— TASK GOAL —
Below are some records: retype them all exactly, but not the pictures.

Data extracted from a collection

-*-

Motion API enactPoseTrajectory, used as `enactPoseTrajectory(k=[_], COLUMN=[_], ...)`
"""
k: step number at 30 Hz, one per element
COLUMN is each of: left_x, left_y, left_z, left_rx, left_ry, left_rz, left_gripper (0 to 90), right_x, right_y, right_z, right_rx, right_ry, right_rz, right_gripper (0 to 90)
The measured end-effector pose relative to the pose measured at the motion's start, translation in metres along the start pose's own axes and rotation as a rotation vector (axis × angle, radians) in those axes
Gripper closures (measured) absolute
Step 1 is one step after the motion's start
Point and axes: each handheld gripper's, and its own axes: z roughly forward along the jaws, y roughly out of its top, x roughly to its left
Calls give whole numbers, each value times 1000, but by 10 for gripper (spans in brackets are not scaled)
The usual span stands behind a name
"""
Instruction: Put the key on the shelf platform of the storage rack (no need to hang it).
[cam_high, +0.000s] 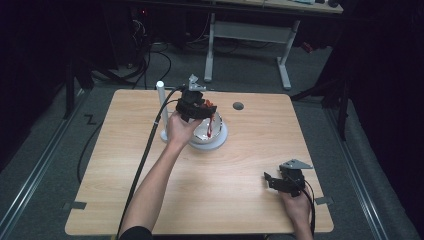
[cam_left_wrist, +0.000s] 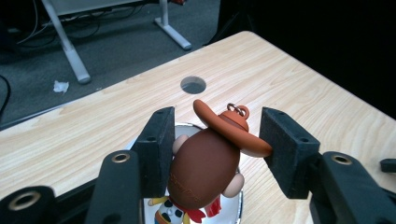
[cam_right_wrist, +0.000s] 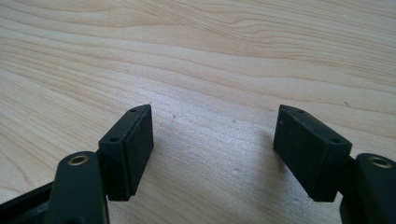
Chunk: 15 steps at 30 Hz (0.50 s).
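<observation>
My left gripper (cam_left_wrist: 215, 154) pinches cowboy figure (cam_left_wrist: 205, 172), its length hanging down over white dish (cam_high: 220, 137) | right gripper (cam_right_wrist: 215, 154) spread, idle, well apart.

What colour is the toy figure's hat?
Orange-brown cowboy hat, with a metal ring on top; the left gripper view shows it best.

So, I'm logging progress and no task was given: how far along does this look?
In hand: the left gripper brackets the cowboy figure over the white dish, its hat brim touching one pad. Whether it goes in or comes out is unclear. The right gripper rests open, unused.
</observation>
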Motion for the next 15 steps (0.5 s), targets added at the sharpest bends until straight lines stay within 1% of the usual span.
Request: enactPoseTrajectory(k=[2, 4, 5, 6, 7, 9, 12, 15], left_x=[5, 7, 11, 11, 14, 18, 20, 21], left_y=[-2, -3, -5, -5, -6, -8, -12, -15], left_z=[5, 7, 10, 10, 12, 15, 18, 20], left_rx=[0, -1, -16, -16, -8, -13, -6, 3], left_ry=[9, 15, 25, 25, 27, 35, 45, 47], left_rz=[-2, -3, -1, -1, -11, -5, -7, -10], left_gripper=[470, 469, 469, 469, 469, 468, 468, 468], right_x=[0, 0, 0, 0, 0, 0, 0, 0], right_y=[0, 0, 0, 0, 0, 0, 0, 0], right_z=[0, 0, 0, 0, 0, 0, 0, 0], right_rx=[0, 0, 0, 0, 0, 0, 0, 0], right_ry=[0, 0, 0, 0, 0, 0, 0, 0], right_rz=[0, 2, 2, 0, 0, 0, 1, 0], right_gripper=[290, 290, 289, 289, 289, 290, 290, 290])
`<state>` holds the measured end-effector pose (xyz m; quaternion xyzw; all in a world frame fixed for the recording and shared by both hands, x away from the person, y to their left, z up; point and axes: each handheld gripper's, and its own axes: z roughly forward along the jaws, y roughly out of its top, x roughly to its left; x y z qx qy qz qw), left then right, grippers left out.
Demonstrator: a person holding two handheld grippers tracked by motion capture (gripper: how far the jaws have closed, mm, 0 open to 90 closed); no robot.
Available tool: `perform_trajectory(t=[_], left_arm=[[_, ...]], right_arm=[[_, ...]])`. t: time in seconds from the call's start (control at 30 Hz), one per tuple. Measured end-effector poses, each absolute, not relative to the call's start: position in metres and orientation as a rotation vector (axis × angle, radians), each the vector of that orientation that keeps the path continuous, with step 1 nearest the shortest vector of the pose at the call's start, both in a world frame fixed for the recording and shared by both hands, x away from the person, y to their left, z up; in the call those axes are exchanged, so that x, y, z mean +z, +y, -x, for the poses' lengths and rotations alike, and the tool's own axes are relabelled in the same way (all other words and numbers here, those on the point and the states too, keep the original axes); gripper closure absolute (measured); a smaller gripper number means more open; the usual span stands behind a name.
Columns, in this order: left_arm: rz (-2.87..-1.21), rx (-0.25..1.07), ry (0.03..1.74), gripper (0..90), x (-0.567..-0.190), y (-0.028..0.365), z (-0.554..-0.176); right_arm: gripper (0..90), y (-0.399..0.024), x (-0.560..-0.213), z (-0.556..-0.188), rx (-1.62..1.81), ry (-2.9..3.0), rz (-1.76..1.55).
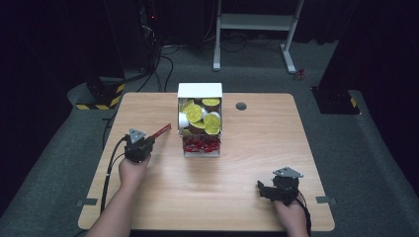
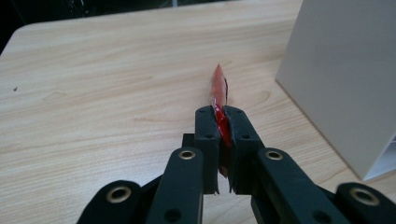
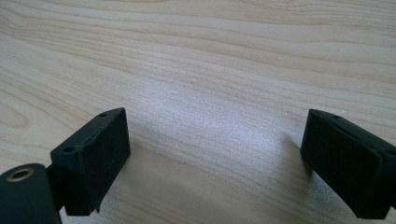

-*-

— SOLUTION BELOW —
Motion API enactPoseTrajectory, used as `enactPoseTrajectory(k=[_], COLUMN=[_], ...)`
"""
k: step number at 30 Hz, one per element
COLUMN is each of: left_x, left_y, left_z, left_rx, left_ry, left_rz, left_gripper (0 to 90), right_x, right_y, right_z, right_rx, right_ry, right_rz, right_gripper (0 to 90)
The measured end-effector pose relative to the pose measured at the motion's start, translation in metres along the start pose's own axes and rotation as a rotation vector (axis × angle, radians) in those axes
Gripper closures (measured) absolute
Step 1 is one step after the motion's start
Point and axes: each handheld gripper's, and its own axes: z roughly forward along the jaws, y roughly out of its top, x roughly to its left
Calls give whole numbers, each value times 1000, but by 10 for gripper (spans in brackets are not scaled)
The usual span stands behind a name
"""
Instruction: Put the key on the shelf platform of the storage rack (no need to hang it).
[cam_high, +0.000s] 
[cam_left_wrist, +0.000s] 
[cam_right_wrist, +0.000s] 
Chunk: 15 steps at 30 Hz (0.50 s).
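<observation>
My left gripper (cam_left_wrist: 215, 154) pinches cowboy figure (cam_left_wrist: 205, 172), its length hanging down over white dish (cam_high: 220, 137) | right gripper (cam_right_wrist: 215, 154) spread, idle, well apart.

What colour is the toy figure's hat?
Orange-brown cowboy hat, with a metal ring on top; the left gripper view shows it best.

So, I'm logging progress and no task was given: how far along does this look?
In hand: the left gripper brackets the cowboy figure over the white dish, its hat brim touching one pad. Whether it goes in or comes out is unclear. The right gripper rests open, unused.
</observation>
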Motion for the next 15 steps (0.5 s), targets added at the sharpest bends until straight lines stay within 1% of the usual span.
Request: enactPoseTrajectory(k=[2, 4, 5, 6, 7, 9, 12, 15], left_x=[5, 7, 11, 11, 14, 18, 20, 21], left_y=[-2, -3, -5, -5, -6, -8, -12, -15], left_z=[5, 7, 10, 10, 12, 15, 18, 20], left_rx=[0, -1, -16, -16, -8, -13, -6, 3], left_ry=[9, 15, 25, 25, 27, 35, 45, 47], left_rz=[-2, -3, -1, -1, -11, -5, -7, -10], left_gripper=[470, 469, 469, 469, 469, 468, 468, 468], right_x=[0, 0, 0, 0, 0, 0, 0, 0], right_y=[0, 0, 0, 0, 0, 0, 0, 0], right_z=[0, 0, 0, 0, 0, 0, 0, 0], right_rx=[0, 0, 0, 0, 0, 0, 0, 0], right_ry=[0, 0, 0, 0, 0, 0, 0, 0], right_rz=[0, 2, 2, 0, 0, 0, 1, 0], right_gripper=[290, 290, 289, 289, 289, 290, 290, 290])
`<state>` holds the measured end-effector pose (xyz m; quaternion xyzw; all in a world frame fixed for the recording and shared by both hands, x away from the person, y to their left, z up; point and axes: each handheld gripper's, and its own axes: z roughly forward along the jaws, y roughly out of its top, x roughly to its left; x y z qx qy qz qw), left then right, grippers left out.
Demonstrator: a person holding two handheld grippers tracked by motion capture (gripper: how far the jaws have closed, mm, 0 open to 90 closed); no robot.
Available tool: `perform_trajectory(t=[_], left_arm=[[_, ...]], right_arm=[[_, ...]])`. t: time in seconds from the call's start (control at 30 Hz), one per tuple. Measured end-effector poses, each absolute, not relative to the call's start: position in metres and orientation as a rotation vector (axis × angle, radians), each the vector of that orientation that keeps the path continuous, with step 1 nearest the shortest vector of the pose at the call's start, both in a world frame fixed for the recording and shared by both hands, x away from the person, y to their left, z up; in the call those axes are exchanged, so that x, y, z mean +z, +y, -x, for the poses' lengths and rotations alike, and the tool's own axes are relabelled in the same way (all other words and numbers here, those on the point and the states too, keep the original axes); gripper closure absolute (measured); a smaller gripper number means more open; the usual span stands behind a name.
Columns, in this order: left_arm: rz (-2.87..-1.21), rx (-0.25..1.07), ry (0.03..1.74), gripper (0..90), x (-0.567..-0.190), y (-0.028..0.365), z (-0.554..-0.176); right_arm: gripper (0..90), y (-0.399..0.024), x (-0.560..-0.213), z (-0.556..-0.188), rx (-1.62..1.81), ry (-2.9..3.0), rz (-1.76..1.55).

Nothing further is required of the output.